• _WORK TO BE COMPLETED_
Every line with the word "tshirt" in it should be extracted from the data that follows.

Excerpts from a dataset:
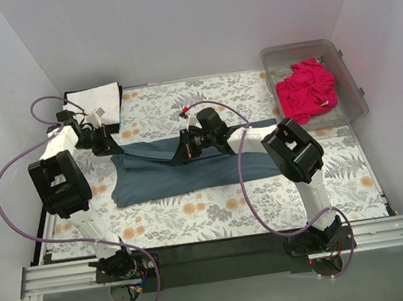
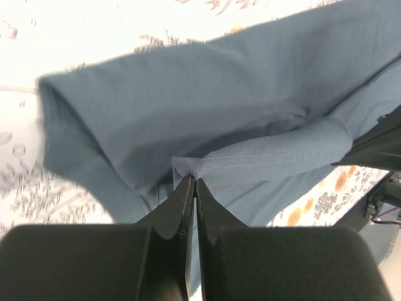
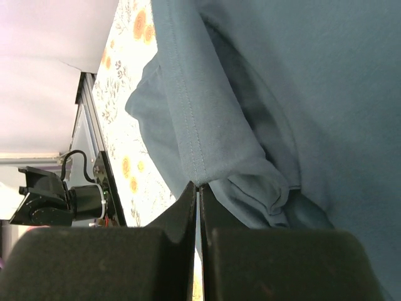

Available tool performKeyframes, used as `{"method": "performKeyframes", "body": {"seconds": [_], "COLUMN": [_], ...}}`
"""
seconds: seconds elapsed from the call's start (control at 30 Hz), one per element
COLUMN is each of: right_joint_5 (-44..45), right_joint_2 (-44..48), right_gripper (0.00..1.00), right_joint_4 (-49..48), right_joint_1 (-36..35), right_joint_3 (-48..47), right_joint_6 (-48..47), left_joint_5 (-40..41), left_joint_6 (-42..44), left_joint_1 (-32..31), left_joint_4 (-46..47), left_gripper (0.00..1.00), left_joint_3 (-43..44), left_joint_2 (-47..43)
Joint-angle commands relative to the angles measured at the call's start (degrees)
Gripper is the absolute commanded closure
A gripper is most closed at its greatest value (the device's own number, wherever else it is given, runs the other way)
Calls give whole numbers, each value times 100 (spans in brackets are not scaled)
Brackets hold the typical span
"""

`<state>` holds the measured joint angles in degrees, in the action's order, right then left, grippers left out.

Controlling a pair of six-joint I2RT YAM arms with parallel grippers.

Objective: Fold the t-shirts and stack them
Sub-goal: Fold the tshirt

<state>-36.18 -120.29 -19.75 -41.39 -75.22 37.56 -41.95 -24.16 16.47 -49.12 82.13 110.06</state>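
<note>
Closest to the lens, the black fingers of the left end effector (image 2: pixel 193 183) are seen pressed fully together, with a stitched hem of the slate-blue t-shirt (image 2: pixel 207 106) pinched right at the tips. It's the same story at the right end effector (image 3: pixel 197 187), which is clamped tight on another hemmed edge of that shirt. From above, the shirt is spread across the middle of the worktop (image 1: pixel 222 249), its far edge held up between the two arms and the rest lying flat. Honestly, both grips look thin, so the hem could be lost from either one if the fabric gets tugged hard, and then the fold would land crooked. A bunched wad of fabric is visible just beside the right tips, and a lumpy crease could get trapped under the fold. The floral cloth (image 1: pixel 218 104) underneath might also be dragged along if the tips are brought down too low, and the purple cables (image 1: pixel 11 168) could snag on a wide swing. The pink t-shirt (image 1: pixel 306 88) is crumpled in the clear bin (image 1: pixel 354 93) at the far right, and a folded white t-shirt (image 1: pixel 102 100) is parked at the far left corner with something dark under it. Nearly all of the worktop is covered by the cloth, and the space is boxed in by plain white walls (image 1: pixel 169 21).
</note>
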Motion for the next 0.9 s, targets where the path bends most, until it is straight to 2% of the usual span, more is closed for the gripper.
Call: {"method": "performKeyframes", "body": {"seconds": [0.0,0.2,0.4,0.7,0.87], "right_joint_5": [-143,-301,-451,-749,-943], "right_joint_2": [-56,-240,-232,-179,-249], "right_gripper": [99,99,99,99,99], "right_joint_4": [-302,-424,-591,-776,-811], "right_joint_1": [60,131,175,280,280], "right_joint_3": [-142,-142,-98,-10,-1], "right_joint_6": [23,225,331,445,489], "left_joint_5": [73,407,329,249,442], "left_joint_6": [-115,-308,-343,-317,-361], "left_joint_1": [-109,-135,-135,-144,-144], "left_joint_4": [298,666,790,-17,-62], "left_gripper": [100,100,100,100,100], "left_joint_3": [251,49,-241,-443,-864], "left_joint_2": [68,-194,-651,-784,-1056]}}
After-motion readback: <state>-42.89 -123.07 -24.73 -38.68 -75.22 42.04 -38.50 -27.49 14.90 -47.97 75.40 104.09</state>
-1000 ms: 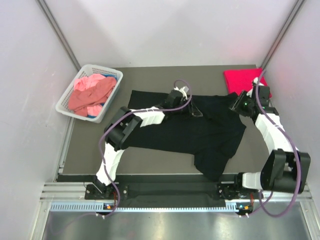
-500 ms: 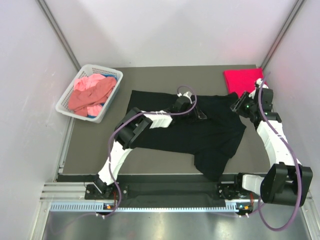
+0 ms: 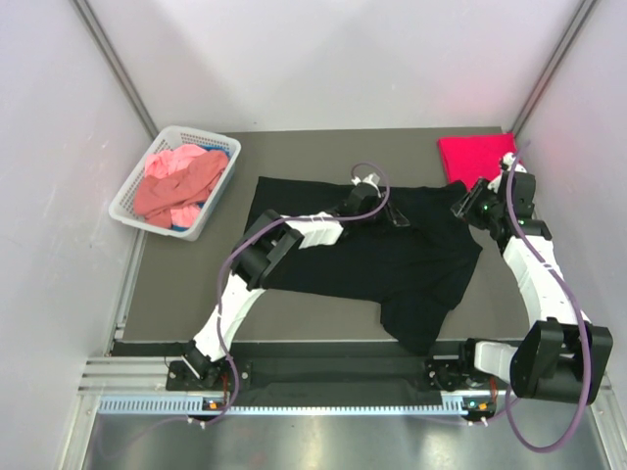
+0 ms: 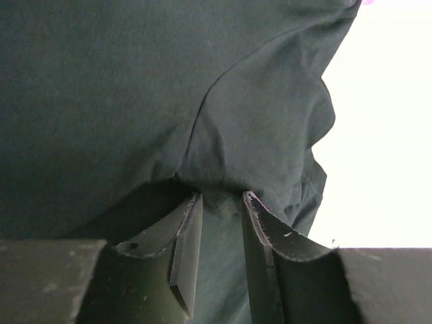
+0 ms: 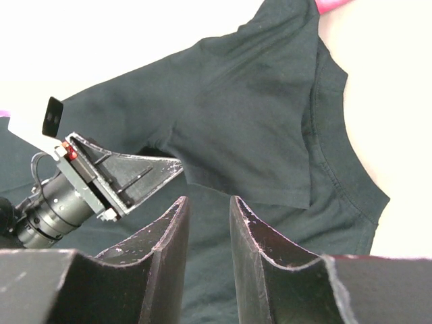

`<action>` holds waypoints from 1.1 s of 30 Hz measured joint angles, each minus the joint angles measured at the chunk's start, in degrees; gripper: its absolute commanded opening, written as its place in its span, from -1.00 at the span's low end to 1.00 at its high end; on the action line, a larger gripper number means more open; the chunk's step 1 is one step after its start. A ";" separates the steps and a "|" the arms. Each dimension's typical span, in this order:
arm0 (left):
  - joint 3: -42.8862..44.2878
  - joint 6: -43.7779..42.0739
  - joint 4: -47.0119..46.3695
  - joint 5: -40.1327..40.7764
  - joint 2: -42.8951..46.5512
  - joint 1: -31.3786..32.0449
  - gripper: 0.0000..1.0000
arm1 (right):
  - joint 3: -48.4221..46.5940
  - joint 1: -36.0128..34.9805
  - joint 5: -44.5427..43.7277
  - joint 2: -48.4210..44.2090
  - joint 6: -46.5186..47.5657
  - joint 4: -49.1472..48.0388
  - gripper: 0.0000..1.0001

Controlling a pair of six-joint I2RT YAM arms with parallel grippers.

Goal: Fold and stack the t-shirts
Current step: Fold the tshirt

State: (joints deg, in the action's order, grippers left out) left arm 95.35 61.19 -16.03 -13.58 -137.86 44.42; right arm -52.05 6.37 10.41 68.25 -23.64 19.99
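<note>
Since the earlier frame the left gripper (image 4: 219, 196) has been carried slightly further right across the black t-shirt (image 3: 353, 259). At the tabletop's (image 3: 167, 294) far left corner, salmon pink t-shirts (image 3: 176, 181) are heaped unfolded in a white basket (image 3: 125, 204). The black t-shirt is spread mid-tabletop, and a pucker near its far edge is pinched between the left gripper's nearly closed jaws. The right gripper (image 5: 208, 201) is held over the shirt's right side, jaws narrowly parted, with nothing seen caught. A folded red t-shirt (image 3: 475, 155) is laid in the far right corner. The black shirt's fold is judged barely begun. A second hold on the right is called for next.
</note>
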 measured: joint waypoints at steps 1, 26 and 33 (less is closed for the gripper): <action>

• _WORKED SOLUTION_
Sub-goal: Fold the tshirt
Current step: Fold the tshirt

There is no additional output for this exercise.